# Audi brand cleaning products



## Corrado2TT (Mar 16, 2008)

When I picked up my TT a few weeks ago I got a bag of cleaning products with it. Anyone had any experience with the Audi "New Car Balm and Wax"? Is it just a wax? Is it worth using instead of my Meguirs stuff or should I give it away to someone with a lesser car?


----------



## ricka (Mar 31, 2007)

I didn't know Audi made cleaning products. :?

Have to admit, I use Autoglym (that I got with the car) at the moment and that seems to be OK.

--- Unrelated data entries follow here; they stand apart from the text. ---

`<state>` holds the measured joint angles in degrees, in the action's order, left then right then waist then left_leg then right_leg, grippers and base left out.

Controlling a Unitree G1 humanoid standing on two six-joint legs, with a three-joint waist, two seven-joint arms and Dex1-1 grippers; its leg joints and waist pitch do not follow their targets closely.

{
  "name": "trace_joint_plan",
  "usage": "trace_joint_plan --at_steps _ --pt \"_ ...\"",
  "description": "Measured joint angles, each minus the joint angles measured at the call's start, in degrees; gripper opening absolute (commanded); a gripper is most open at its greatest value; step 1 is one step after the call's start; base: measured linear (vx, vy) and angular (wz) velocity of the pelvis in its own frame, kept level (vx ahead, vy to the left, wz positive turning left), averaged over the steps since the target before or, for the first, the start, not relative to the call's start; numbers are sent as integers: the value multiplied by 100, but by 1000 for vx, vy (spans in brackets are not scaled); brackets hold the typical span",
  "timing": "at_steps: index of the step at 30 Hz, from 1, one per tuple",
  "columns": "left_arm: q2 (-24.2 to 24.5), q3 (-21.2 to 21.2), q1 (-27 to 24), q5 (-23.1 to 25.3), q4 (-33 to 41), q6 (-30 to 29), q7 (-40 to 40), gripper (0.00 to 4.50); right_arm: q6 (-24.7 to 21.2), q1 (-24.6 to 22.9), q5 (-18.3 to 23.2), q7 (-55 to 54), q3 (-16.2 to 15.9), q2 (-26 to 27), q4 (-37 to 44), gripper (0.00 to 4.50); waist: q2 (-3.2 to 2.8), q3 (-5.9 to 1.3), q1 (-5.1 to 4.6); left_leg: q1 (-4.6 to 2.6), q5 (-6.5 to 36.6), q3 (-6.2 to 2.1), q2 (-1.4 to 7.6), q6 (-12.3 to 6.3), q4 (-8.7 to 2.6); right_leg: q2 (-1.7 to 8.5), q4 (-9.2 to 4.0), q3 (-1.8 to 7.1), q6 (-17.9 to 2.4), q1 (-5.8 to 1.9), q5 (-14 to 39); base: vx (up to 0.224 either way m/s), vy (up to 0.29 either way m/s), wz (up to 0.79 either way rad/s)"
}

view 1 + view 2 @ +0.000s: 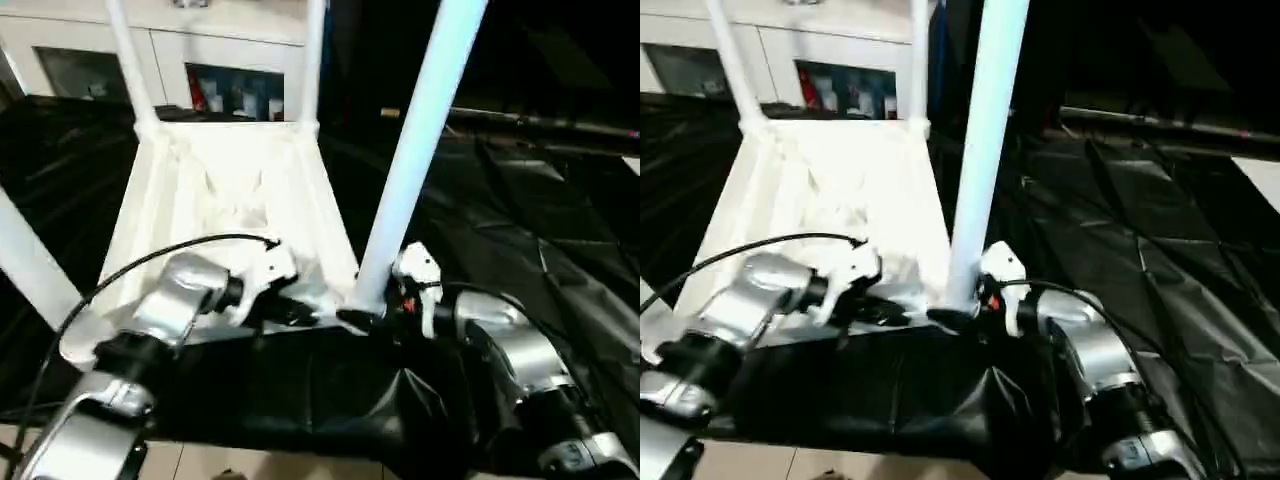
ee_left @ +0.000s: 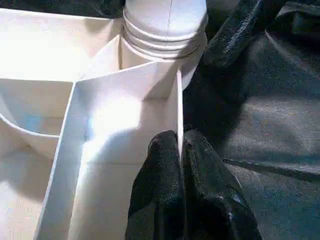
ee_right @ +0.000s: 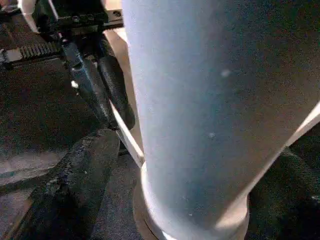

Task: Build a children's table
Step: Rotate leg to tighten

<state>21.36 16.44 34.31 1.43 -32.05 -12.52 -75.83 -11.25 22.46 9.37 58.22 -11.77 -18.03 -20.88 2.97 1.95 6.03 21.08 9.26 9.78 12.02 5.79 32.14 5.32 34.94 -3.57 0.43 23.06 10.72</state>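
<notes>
The large white plastic rectangular tabletop (image 1: 225, 215) is lying upside down on the black-draped work table (image 1: 540, 250), filling the centre-left of the head views with its ribbed underside facing up. Four long white tube legs are standing up from its corner sockets: two at the far corners (image 1: 128, 60) (image 1: 313, 60), one at the left edge of the frame (image 1: 30, 265), and the nearest one (image 1: 415, 150) rising from the lower centre toward the top right.

The left gripper (image 2: 180, 165) is pinching the thin white rim wall of the tabletop, its two black fingers (image 2: 160, 190) pressed together on either side of that wall, just beside the socket holding the nearest leg.

The right gripper (image 1: 370, 315) is sitting at the base of that nearest leg, one black finger (image 3: 75, 185) on each side of the tube; whether the pads are touching it is hard to tell.

A white cabinet (image 1: 210, 60) is standing along the top left.
</notes>
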Motion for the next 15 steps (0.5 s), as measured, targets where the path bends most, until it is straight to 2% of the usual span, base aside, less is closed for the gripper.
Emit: trace_joint_plan --at_steps 1,5,6,7,12,13,15 --pt "9 -6 -10 0 17 -4 -12 0 -4 0 0 28 -3 -2 2 370 0 0 1 0 0 0 0 0 0 0 0 0 1 0 1 0 0 0" --pt "24 -21 -51 0 100 -14 -52 0 -25 1 2 66 4 -11 2 358 1 0 24 0 0 1 0 0 -1 0 0 0 1 0 7 0 0 0" --pt "29 -22 -53 -1 104 -20 -61 0 -28 1 1 76 3 -15 2 330 1 0 25 -1 0 1 0 0 -1 0 1 0 1 0 8 0 0 0" --pt "31 -25 -55 -1 107 -30 -67 0 -27 1 -3 77 1 -21 2 321 1 0 24 -1 0 1 0 0 0 0 1 0 1 0 8 0 0 0" --pt "46 -25 -68 -2 135 -45 -94 0 12 2 -52 52 -1 -17 0 311 2 1 31 -1 0 1 0 0 1 0 1 0 1 0 8 0 0 0" --pt "47 -26 -69 -2 135 -48 -94 0 12 2 -53 51 -2 -17 -1 283 2 1 30 -1 0 1 0 0 1 0 2 0 1 0 8 0 0 0" --pt "47 -25 -75 -2 146 -51 -98 0 14 2 -60 46 -3 -18 -1 279 2 1 32 -1 0 2 0 0 2 0 2 0 1 0 8 0 0 0"
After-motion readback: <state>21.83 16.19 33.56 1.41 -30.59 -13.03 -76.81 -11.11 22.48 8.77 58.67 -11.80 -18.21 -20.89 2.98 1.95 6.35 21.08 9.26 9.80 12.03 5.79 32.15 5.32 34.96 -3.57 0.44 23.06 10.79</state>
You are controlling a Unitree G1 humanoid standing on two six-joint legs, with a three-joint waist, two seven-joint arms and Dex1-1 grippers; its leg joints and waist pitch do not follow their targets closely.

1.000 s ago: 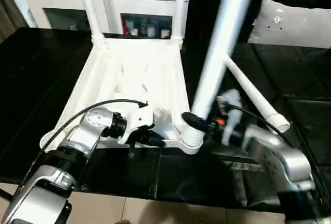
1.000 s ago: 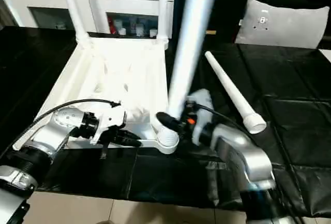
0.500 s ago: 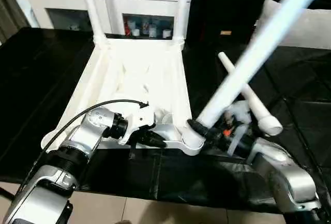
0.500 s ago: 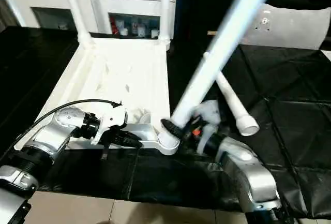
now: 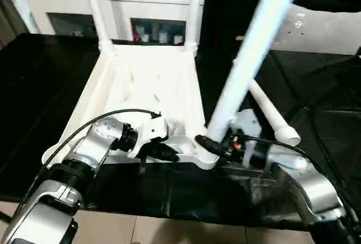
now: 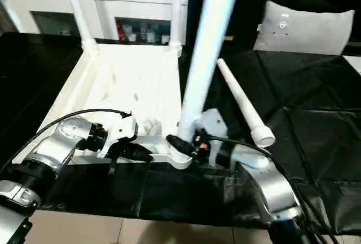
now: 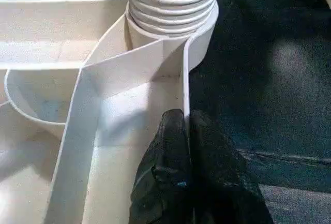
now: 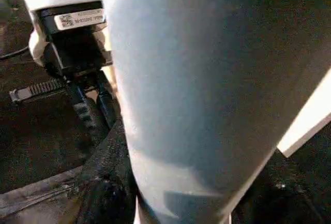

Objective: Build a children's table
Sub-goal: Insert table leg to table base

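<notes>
We see the upturned tabletop (image 5: 148, 83) in the centre-left of the head view, on a black table (image 5: 34, 75), with two legs (image 5: 95, 7) standing in its far corner sockets. At its near right corner our right gripper (image 5: 210, 145) clasps a third leg (image 5: 248, 58), which rises toward the upper right, its ribbed end in the socket. Our left gripper (image 5: 163, 152) pinches the tabletop's near rim, fingers (image 7: 178, 182) closed on the thin wall. A fourth leg (image 5: 271, 114) lies on the right.

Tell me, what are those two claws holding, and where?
Left gripper pinches the tabletop rim near its corner socket. Right gripper clasps the leg near its ribbed base.
</notes>
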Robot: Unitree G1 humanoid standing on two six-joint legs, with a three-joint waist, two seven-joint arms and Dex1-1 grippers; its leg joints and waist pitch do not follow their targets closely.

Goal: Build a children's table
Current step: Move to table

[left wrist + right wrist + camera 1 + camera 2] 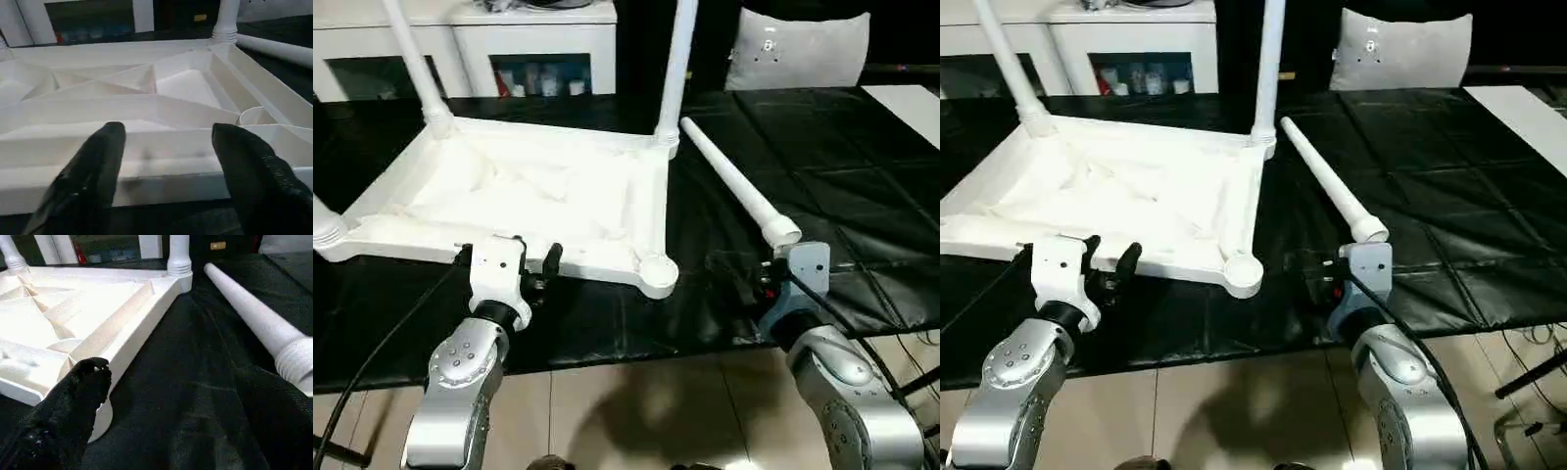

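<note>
Your table top [524, 201] lies upside down on the black surface [842, 157], ribs facing up. Two legs stand in the far corner sockets, one at the far left [411, 54] and one at the far right [674, 69]. At the near left edge the base of a third leg [325, 227] pokes into the head view. The near right socket [656, 271] sits empty, so that is where I judge the work goes next.

Your left tool [166, 161] is spread wide, its two black fingers [93, 171] right up at the near rim of the top with nothing held between them; whether they touch the rim, I cannot tell.

Now the loose leg [734, 183]. It lies flat on the surface just beside the top's right edge, long axis running from the far right corner down toward you, thick collared end nearest your right tool [195, 411]. That tool is open too, empty, one finger [73, 401] near the empty socket and the collar just beside the other.

So the right arm is plainly the closer one. The leg sits just ahead of it, butt end first, and the empty socket lies just to its left.
</note>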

Can you get this from your dealer then?


----------



## Corrado2TT (Mar 16, 2008)

I got a bag full of stuff - instead of the usual bunch of flowers "for the missus", when I picked up the TT. Wheel cleaner, fabric protectror, interior trim cleaner, screenwash, de-icer - and the "New Car Balm and Wax". All in black Audi branded containers. Probably not cheap to buy - although I probably wouldn't have bought any of them - I'm trying the Meguiars was/polish/wax brand.

I used the New Car Balm and Wax on my old car (sprucing it up for sale) - it made it shiney and smooth as you'd expect, but I can't really compare it to anything. I think I'll stick with Megs for the TT.

Ta.


----------